To meet the cap, all large power plants in the 10 states are assigned a credit for each ton of CO2 they are allowed to emit under the cap. The main difference between REGGI and other trading programs is that it relies on auctions of the type that President Obama originally wanted at the national level, requiring polluters to buy credits, with proceeds returned to public coffers.
“The auction component is a major innovation,” said Scrag. “I think it’s a significant advantage if you are able to return to the public the benefits, the value of capturing the price of CO2 emissions.”
Indeed, REGGI’s emission reductions may be modest, but the economic benefits have proved sizeable, with more than $260 million generated by June 1. Despite hard times, the states are sticking to their commitment so far to use auction proceeds for environmental programs.
But are greenhouse gas emissions being reduced to the set levels?
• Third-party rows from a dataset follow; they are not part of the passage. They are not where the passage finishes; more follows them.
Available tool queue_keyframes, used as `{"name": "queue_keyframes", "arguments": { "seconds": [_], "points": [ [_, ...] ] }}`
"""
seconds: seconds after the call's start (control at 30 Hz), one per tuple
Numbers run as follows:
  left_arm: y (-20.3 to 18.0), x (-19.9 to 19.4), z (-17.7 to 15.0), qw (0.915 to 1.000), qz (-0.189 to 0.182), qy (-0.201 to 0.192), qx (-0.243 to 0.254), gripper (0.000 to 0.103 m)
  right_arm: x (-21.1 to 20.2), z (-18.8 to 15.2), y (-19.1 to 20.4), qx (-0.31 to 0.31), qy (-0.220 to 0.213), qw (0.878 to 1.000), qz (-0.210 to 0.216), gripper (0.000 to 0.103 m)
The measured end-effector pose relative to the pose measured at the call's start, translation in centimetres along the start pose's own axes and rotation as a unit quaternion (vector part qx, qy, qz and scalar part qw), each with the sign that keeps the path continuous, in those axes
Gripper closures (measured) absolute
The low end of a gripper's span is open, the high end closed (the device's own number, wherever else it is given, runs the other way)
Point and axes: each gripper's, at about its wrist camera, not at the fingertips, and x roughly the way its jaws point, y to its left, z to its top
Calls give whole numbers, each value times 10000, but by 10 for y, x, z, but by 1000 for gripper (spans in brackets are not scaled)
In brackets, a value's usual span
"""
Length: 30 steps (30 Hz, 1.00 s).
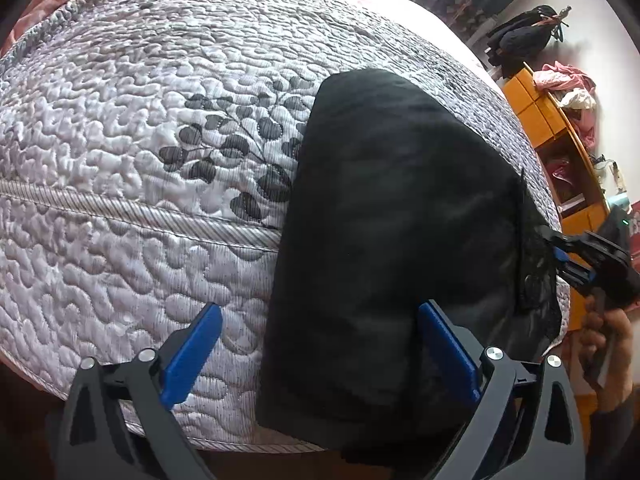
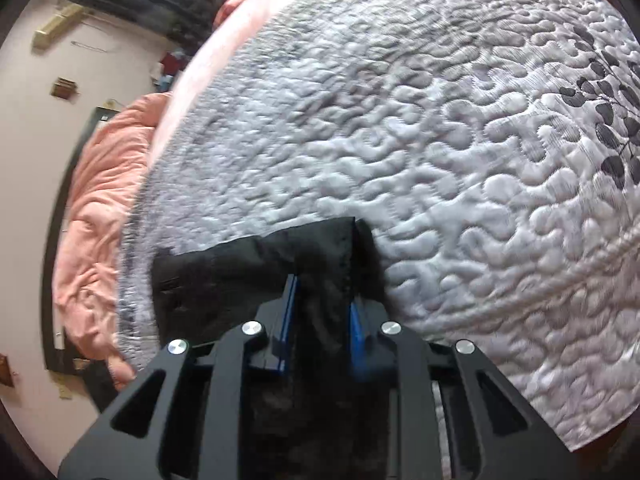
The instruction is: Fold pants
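Observation:
Black pants (image 1: 392, 208) lie folded lengthwise on a grey quilted bedspread (image 1: 120, 128), near its right edge. My left gripper (image 1: 320, 344) is open over the near end of the pants, one blue finger on the quilt, the other over the black cloth. My right gripper (image 1: 568, 256) shows at the far right, gripping the pants' edge. In the right wrist view my right gripper (image 2: 322, 300) is shut on a bunched fold of the pants (image 2: 256, 264), lifted slightly off the quilt (image 2: 440, 160).
A pink blanket (image 2: 100, 208) lies beyond the quilt's edge. An orange wooden shelf (image 1: 560, 140) with clothes and a dark bag (image 1: 520, 40) stands to the right of the bed. A person's hand (image 1: 604, 340) holds the right gripper.

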Motion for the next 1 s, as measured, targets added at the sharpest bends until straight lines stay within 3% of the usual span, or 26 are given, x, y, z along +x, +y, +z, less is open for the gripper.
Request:
{"name": "queue_keyframes", "arguments": {
  "seconds": [0.07,0.13,0.17,0.2,0.37,0.53,0.67,0.77,0.83,0.9,0.97,1.0],
  "points": [
    [-2,-1,3,10000,16,21,48,4,5,0,2,-129,21,9999,-39,81],
    [-2,-5,9,10000,-24,-22,89,4,-1,-1,0,-66,8,9996,257,73],
    [0,-10,13,9999,-61,-112,91,4,-11,-6,-4,56,-67,9992,391,60],
    [1,-15,16,9998,-79,-191,81,4,-20,-10,-4,112,-151,9990,411,53],
    [16,-22,38,9991,-162,-339,-187,4,-60,-61,3,-159,-331,9991,235,53],
    [18,-8,43,9989,-317,-18,-332,4,-29,-89,-8,-259,72,9985,-484,51],
    [26,-10,36,9978,-420,48,-505,4,-27,-93,-18,-153,24,9987,-487,44],
    [36,-12,35,9965,-512,92,-649,4,-35,-95,-21,-59,-8,9996,-293,46],
    [42,-11,37,9950,-663,124,-730,4,-50,-96,-22,37,-149,9998,128,45],
    [47,-6,42,9895,-1125,255,-868,4,-55,-95,-29,274,-110,9978,591,34],
    [50,2,49,9807,-1640,476,-949,4,-57,-89,-44,659,-3,9916,1116,11],
    [51,7,52,9767,-1830,585,-960,4,-56,-85,-48,782,58,9884,1298,11]
  ]
}}
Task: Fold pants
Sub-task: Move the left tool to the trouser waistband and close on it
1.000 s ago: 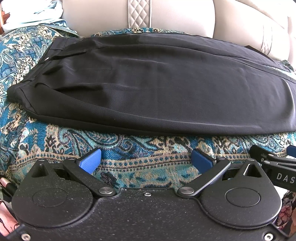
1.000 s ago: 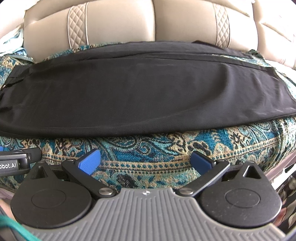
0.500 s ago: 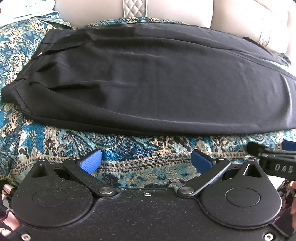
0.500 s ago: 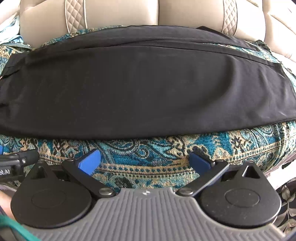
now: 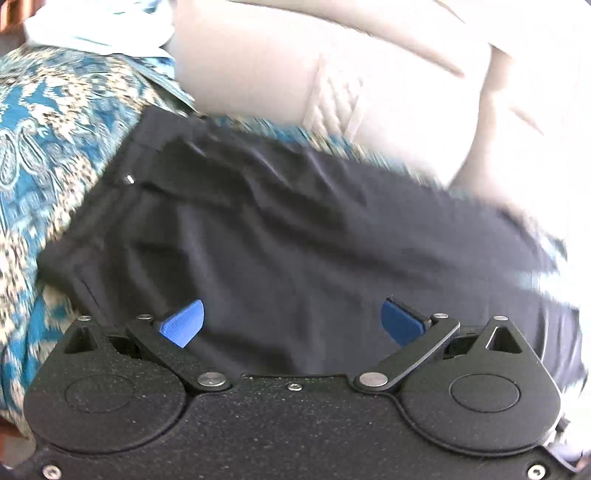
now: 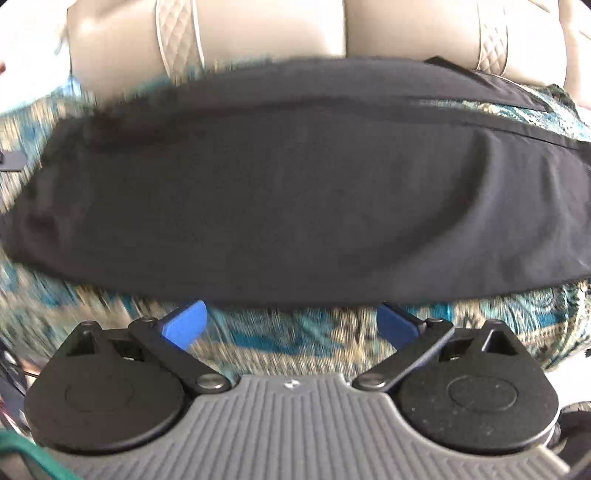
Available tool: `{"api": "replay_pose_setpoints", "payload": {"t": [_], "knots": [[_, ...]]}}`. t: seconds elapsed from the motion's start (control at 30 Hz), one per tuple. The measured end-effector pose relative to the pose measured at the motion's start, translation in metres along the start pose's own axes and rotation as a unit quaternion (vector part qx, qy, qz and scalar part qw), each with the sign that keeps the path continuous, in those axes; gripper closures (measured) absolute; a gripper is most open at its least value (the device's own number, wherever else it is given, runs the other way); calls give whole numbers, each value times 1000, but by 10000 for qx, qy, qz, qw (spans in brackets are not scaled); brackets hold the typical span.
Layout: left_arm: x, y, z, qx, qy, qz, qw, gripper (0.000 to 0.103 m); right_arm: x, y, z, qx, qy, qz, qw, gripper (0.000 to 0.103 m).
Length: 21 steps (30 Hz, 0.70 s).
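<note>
Black pants lie flat lengthwise on a patterned teal cover, waistband to the left with a small metal clasp. My left gripper is open, its blue pads over the near edge of the pants by the waist end. In the right wrist view the pants stretch across the frame, legs running right. My right gripper is open, its blue fingertips right at the near edge of the pants, holding nothing.
The teal paisley cover spreads over a beige quilted sofa whose backrest rises just behind the pants. A white and light-blue cloth lies at the far left.
Both grippers have moved forward toward the pants. The left one has swung left over the waist end, the right one has reached the near edge. Both stay open.
</note>
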<state>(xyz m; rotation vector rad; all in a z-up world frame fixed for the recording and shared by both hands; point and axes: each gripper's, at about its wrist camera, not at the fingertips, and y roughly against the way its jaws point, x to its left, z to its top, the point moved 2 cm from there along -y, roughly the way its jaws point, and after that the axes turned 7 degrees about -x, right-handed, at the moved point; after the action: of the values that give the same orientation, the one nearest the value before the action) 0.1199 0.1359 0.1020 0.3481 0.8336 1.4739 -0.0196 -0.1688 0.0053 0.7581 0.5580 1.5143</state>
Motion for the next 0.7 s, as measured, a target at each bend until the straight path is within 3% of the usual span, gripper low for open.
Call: {"api": "replay_pose_setpoints", "payload": {"t": [0.13,0.23,0.37,0.6,0.7], "knots": [[28,-30,60,-35,711,96,9974,0,-12,27,26,-497,-462,124,9976,0],[49,-64,96,25,1357,287,9903,0,-17,29,43,-745,-636,7,9952,0],[66,-114,129,-152,1800,704,9810,0,-23,17,67,-1137,-823,-191,9899,0],[77,-224,160,-296,2384,1685,9560,0,-28,-27,99,-1714,-900,-626,9791,0],[82,-266,162,-120,2666,2215,9379,0,-5,-43,102,-1821,-819,-682,9775,0]]}}
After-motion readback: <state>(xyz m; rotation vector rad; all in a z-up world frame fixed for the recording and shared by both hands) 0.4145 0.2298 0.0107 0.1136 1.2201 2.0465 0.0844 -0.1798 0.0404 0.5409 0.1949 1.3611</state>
In fact, the target is so modest that emissions were already below the cap in 2008, and are again so far in 2009, years ahead of schedule. As in Europe, that may be due to increased energy efficiency and warmer winter weather rather than carbon trading.
With fresh reports on the more rapid pace of melting glaciers and other ecological calamities, and the low price of carbon on the REGGI market, critics argue the cap should be tightened. But Schrag said while that was a valuable lesson learned for future stages, the 10 states had agreed up front not to change the rules mid-course, and they’re sticking to that.
“They have committed to review the program at the end of 2011,” said Schrag.
Environmental justice advocates have the same concerns in the Northeast as in the Southwest and Europe, noting the power plants are still sited in poor neighborhoods that can least afford the public health impacts.
Schrag said member states are taking steps to ensure such concerns are addressed, although not the way activists might advocate. Maryland is subsidizing electric bills for low income ratepayers, Massachusetts is creating so-called “green” jobs in poor neighborhoods, and nearly all the states are setting up energy efficiency and weatherization programs to help reduce costly heating bills and use of polluting fuels.
The REGGI member states have made it clear they want to be folded into a the national cap-and-trade program proposed by Waxman and Markey. In the meantime, Schrag said, it’s an important pilot program that builds on the shoulders of the acid rain and EU programs, and which can guide the federal government and western states such as California as they put programs in place.
“We are pioneering. We are the first mandatory, fully operating carbon trading system in the country,” he said. “But I think it’s important to appreciate the innovations that have gone forward from the very early cap-and-trade programs, building upon the experience in Europe and with acid rain, and to adapt those programs to the new challenges of greenhouse gas regulation.”